Finding a dying woman
On the way back to the village to get my horses I met two young Tibetan guys who took me to an abandoned house on the edge of the village. They were laughing and pointing at something inside and gesturing for me to go in. I took off my hat and stepped through the doorway. The single room seemed empty, but as my eyes adjusted to the gloom I could make out a pitiful scene in the corner.
A woman lay on a cot with a bowl of embers beneath her trying to stay warm. She was obviously very ill and I had a clear impression that she was dying. It was a shocking scene; she was dying all alone with no one to help her, while the two men stood in the doorway laughing. When the woman saw me she started mumbling something incoherent and reached out her arms, begging for help. I felt helpless, there was nothing I could do. I have no medical knowledge, I had a few simple medicines but I had no idea what was wrong with her and I worried that if I gave her something it could make her worse. I gave her some money, I thought at least she might be able to buy some food. On the ledge of the glassless window was a bag with a few mouldy pieces of bread and a jar of cold tea, but that was all.

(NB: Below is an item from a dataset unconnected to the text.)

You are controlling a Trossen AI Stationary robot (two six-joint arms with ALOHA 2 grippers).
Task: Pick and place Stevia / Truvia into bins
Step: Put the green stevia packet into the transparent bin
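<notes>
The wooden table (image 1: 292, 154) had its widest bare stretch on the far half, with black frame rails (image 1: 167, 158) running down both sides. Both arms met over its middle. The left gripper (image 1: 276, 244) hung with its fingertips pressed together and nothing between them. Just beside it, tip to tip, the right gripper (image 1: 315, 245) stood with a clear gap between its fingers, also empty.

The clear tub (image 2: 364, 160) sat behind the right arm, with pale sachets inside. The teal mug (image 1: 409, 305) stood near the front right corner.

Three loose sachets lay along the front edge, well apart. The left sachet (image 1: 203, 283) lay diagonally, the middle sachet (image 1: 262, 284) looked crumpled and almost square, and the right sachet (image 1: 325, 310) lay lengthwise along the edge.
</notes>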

Was this another test? If it was, there was nothing I could do to pass it. I turned and walked towards the door angry, furious that this poor woman should have to die this way. She was in a village, there were Buddhist monks here! Why was no one helping her? The two idiots moved out of my way. I pointed to the woman: ‘Why don’t you help her?’ They just shook their stupid heads and giggled. I shook my fist in their faces; it was taking all my patience for me not to thump them, and I knew it was just my own feelings of helplessness and a desire to take it out on someone. I walked off and when they tried to follow me I turned and sent them away: ‘Fuck off!’
Tibet is now part of China, for right or wrong, and the Chinese government make a great show of how they have improved the quality of life for the average Tibetan, but I saw little evidence of it. Where was the doctor to treat this woman? Why was there no medicine for her? There was a Chinese settlement nearby; why had no one come to help her? Why hadn’t the people in the village gone to get help? Where were the benefits the Chinese occupation had brought?

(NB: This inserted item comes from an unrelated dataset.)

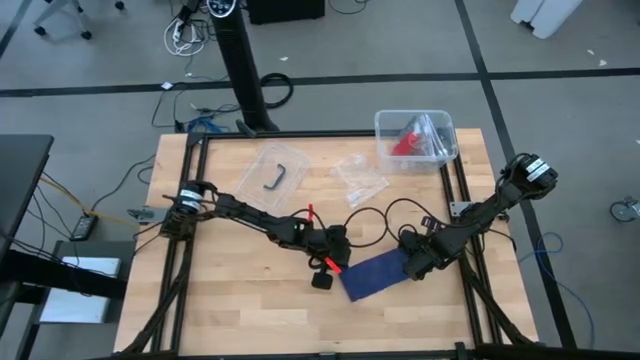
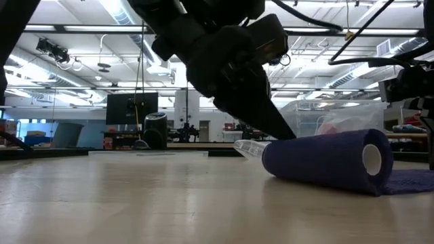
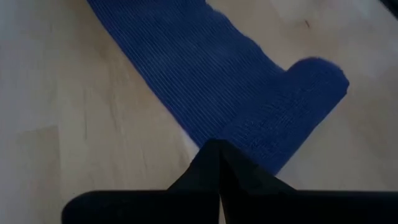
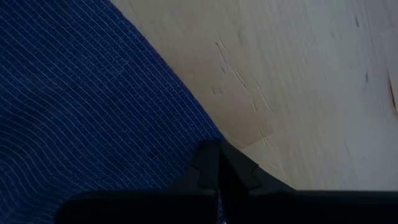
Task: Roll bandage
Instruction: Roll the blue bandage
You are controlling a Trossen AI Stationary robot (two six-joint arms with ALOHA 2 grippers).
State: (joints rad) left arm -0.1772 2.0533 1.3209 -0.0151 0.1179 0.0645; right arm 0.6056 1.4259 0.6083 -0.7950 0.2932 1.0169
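While the table lay wide, I saw the bandage at its five o'clock, partly rolled; soft and light, I judged it best nudged at the roll. Left gripper and right gripper were both pressed together, empty.

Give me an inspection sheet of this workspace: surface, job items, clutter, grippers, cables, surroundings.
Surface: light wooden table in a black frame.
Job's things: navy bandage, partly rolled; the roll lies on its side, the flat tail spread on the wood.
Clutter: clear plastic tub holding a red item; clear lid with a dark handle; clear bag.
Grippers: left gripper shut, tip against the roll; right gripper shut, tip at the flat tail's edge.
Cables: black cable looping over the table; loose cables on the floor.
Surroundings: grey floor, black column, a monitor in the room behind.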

On the Tibetan plateau there was no electricity except for small solar panels that created enough power to run a single light bulb at night. The people had bought these themselves if they could afford it. There was no running water- even in towns the people still had to trek out to the river with pails and barrels. There were no telephones. There was education for the children, who were sent to school where they learned Chinese and were politically indoctrinated; it was hardly an improvement, and they were being encouraged not to study the dharma.
The only improvement I saw was roading. In the mountains I often passed Chinese construction crews cutting away at the hillsides with picks and shovels to make new roads, to link isolated communities with larger centres. But who does this benefit? The Tibetans? Or the Chinese, who can then move more settlers into these remote regions? By doing so the Chinese dragon quietly sinks her claws deeper into the back of the Tibetan yak, which is slowly bleeding to death.